Step 17: Tri-pod Components
Here are the components needed for Tri-pod.
The nose cone is purchased from here https://www.discountrocketry.com/nose-cones---transistions/vaughn-nose-cone-bt55-tubes-p-2271.html
If you want you can also print one.
You may have to add mass to the upper of the rocket for stability.
Modeling clay pressed into the nose cone works well.
You may have to drill a hole on the inside end to add clay.
Step 18: Fin and Motor Mount Construction
Here you can see the tabbed fin construction.
We need strong fins to hod the nacelle pods.
The fins are cut from 1/8" balsa.
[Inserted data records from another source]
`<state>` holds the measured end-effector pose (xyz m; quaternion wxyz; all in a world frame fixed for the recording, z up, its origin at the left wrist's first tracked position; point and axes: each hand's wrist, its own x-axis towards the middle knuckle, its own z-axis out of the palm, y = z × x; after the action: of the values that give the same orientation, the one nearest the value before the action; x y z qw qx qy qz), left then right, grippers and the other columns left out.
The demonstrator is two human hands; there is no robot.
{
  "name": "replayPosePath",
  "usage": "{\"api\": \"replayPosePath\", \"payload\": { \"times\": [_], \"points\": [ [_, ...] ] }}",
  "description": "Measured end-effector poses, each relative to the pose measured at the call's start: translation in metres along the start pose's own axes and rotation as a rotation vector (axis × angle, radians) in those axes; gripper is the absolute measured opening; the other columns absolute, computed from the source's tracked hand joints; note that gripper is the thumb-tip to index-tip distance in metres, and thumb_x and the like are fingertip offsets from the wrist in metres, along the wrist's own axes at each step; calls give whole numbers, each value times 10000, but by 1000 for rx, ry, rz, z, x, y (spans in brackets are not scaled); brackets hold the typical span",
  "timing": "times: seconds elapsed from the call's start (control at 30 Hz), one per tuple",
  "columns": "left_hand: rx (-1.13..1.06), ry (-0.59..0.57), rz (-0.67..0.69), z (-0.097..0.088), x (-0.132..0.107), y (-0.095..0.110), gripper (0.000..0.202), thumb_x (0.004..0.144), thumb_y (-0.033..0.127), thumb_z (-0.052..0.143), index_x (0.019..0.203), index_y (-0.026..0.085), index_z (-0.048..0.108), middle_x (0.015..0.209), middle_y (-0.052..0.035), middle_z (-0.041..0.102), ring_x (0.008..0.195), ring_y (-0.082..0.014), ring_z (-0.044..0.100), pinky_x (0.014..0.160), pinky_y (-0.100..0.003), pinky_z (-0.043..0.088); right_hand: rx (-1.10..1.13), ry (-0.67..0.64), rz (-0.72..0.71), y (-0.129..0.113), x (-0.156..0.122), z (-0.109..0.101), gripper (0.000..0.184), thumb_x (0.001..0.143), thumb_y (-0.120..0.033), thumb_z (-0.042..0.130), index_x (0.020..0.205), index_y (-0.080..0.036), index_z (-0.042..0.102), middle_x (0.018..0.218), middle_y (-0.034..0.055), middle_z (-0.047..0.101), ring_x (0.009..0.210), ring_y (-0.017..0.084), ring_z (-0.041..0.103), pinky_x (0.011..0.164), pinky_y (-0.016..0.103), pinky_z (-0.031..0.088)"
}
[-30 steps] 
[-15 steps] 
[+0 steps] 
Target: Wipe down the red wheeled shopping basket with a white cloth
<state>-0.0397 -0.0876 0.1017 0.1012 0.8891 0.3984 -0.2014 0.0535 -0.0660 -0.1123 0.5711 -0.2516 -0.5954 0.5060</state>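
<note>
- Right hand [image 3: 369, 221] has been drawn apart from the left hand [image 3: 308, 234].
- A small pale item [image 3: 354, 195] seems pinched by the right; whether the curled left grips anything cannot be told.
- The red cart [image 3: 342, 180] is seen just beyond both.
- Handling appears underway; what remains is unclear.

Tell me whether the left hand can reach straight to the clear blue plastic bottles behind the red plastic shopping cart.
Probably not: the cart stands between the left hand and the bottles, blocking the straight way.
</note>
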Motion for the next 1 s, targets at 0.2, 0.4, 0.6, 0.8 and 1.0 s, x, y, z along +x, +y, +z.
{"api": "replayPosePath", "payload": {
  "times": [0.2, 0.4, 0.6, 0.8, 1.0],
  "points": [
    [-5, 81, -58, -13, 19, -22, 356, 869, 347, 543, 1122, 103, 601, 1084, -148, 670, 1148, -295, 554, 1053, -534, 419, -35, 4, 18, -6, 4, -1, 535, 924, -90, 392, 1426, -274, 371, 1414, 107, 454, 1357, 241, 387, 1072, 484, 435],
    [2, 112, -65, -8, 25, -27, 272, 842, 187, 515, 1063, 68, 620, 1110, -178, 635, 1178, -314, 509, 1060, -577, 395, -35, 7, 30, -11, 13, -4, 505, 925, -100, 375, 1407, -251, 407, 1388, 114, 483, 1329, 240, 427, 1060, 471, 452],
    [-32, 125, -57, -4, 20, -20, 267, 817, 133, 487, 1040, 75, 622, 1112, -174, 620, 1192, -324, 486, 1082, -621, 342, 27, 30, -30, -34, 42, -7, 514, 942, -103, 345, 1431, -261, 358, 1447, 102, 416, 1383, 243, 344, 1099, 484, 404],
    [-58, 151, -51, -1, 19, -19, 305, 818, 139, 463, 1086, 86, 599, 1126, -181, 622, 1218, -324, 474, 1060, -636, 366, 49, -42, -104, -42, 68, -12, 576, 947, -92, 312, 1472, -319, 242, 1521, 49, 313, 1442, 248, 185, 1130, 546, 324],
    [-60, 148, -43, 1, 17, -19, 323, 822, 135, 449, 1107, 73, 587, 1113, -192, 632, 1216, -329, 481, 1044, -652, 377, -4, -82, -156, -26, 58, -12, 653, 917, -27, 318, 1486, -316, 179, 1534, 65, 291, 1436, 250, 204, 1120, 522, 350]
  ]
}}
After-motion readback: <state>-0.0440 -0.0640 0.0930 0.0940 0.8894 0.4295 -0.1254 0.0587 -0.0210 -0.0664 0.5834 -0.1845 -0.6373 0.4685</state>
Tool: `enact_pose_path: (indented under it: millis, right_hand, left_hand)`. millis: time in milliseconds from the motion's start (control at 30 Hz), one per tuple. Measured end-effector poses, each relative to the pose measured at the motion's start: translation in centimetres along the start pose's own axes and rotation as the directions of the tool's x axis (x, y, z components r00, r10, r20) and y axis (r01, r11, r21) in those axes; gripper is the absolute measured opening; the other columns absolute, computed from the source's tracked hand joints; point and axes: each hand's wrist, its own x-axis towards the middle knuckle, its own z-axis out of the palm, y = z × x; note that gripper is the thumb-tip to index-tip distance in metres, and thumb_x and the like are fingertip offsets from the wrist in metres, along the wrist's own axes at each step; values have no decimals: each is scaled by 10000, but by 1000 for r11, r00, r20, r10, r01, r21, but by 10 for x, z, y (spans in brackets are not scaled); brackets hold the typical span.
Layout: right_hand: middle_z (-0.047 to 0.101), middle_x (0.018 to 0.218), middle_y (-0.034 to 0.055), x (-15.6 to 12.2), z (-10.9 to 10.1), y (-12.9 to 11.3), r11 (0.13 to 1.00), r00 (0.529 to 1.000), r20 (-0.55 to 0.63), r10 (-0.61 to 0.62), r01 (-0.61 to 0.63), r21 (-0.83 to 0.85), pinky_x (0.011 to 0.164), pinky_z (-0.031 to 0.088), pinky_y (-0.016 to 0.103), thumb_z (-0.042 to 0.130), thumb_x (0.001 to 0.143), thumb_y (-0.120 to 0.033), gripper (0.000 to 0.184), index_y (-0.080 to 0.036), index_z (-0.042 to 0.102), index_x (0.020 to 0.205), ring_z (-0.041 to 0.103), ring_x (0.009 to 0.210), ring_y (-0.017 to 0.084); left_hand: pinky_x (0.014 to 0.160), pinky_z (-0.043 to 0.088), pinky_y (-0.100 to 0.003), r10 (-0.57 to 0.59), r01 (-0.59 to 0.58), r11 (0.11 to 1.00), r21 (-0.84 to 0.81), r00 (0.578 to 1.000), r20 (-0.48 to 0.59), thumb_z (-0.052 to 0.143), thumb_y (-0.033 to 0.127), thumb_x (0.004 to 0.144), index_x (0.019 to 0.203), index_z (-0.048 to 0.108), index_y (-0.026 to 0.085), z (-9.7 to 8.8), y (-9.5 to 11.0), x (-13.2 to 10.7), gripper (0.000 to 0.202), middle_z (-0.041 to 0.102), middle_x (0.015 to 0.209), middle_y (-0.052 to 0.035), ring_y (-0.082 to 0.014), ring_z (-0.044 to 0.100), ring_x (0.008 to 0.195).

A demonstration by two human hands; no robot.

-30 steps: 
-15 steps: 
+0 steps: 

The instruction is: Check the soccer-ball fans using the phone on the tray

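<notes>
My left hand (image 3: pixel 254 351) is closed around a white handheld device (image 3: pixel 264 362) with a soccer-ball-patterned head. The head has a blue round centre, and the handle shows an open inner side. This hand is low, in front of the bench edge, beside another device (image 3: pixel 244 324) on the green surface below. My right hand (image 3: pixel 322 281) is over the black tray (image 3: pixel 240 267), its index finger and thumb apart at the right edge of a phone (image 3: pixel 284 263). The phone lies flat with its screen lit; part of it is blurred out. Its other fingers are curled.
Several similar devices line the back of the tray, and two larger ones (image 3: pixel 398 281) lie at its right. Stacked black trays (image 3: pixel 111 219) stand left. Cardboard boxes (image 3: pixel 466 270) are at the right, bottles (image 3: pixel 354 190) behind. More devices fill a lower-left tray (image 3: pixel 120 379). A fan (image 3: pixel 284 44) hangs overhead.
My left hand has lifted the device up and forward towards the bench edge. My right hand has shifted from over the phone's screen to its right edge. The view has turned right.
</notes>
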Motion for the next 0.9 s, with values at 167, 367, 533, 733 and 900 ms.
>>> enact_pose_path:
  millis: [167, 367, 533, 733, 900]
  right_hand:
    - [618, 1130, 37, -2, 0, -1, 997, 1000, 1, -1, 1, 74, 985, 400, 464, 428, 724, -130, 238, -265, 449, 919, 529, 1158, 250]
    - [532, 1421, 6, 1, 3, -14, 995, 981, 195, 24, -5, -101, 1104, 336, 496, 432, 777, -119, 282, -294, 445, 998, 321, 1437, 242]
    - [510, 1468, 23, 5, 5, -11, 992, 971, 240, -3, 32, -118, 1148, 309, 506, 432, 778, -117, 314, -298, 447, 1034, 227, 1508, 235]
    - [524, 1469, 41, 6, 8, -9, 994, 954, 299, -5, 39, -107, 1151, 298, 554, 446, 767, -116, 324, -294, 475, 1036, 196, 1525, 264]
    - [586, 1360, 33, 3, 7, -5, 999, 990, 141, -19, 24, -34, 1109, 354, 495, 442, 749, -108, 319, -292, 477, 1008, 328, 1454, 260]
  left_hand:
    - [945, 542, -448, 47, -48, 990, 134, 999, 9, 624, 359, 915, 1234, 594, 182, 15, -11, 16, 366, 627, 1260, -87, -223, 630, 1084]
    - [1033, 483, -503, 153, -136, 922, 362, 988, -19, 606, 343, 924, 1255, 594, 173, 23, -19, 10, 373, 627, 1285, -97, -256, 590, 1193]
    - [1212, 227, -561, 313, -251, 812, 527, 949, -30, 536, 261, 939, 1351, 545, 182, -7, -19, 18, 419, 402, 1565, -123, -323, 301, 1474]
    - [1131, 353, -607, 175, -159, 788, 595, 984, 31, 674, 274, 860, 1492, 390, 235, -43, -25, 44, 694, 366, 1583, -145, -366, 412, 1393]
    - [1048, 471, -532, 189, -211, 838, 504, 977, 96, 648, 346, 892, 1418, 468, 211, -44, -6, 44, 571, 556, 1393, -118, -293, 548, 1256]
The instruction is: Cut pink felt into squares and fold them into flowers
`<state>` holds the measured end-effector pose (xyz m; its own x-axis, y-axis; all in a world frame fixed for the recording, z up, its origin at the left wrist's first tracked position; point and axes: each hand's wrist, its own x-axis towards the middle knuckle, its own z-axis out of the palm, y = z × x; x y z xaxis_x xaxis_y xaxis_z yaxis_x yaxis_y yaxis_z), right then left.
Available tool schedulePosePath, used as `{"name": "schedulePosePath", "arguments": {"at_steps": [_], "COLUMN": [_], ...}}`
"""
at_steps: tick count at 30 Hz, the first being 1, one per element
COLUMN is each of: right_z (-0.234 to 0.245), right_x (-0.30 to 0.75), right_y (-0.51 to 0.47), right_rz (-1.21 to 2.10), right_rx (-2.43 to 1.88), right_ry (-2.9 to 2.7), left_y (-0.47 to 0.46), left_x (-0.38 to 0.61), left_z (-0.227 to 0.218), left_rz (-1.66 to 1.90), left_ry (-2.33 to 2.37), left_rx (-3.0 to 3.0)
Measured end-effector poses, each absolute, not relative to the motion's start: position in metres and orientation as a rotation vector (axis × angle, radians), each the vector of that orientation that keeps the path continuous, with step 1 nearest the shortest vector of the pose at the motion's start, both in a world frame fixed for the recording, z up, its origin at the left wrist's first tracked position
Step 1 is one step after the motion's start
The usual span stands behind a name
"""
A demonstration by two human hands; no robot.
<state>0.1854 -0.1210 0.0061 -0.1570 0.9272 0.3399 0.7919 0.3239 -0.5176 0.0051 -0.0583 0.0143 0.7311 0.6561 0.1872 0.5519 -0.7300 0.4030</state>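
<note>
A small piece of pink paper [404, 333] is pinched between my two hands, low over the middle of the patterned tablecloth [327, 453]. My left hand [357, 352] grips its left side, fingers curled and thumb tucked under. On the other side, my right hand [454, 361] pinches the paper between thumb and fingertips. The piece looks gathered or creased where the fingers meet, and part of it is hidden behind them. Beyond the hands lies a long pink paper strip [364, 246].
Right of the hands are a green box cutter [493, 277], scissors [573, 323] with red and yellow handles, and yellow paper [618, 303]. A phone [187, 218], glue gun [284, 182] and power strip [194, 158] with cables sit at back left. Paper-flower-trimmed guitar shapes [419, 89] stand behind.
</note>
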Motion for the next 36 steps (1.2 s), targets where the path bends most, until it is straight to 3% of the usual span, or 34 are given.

A template file is attached.
Also a drawing of Tri-pod so you can figure your cut lengths.
Step 19: Printed Components
Tri-pod uses only a few printed components to achieve the look.
I have included all the files you should need in the attached zip.
Step 20: Simulation Results and Final Assembly
Please make sure your nacelles are parallel to the body tube!
Please verify your launch CG is high enough. See drawing in zip file.
The OpenRocket simulation data: (in zip file)
Suggested motors are B6-4, 129 meters 423 feet, and C6-5 253 meters 830 feet.
I hope you have enjoyed this instructable, and have fun building and designing your own rockets.
Please leave questions or comments, I will answer as I have time available.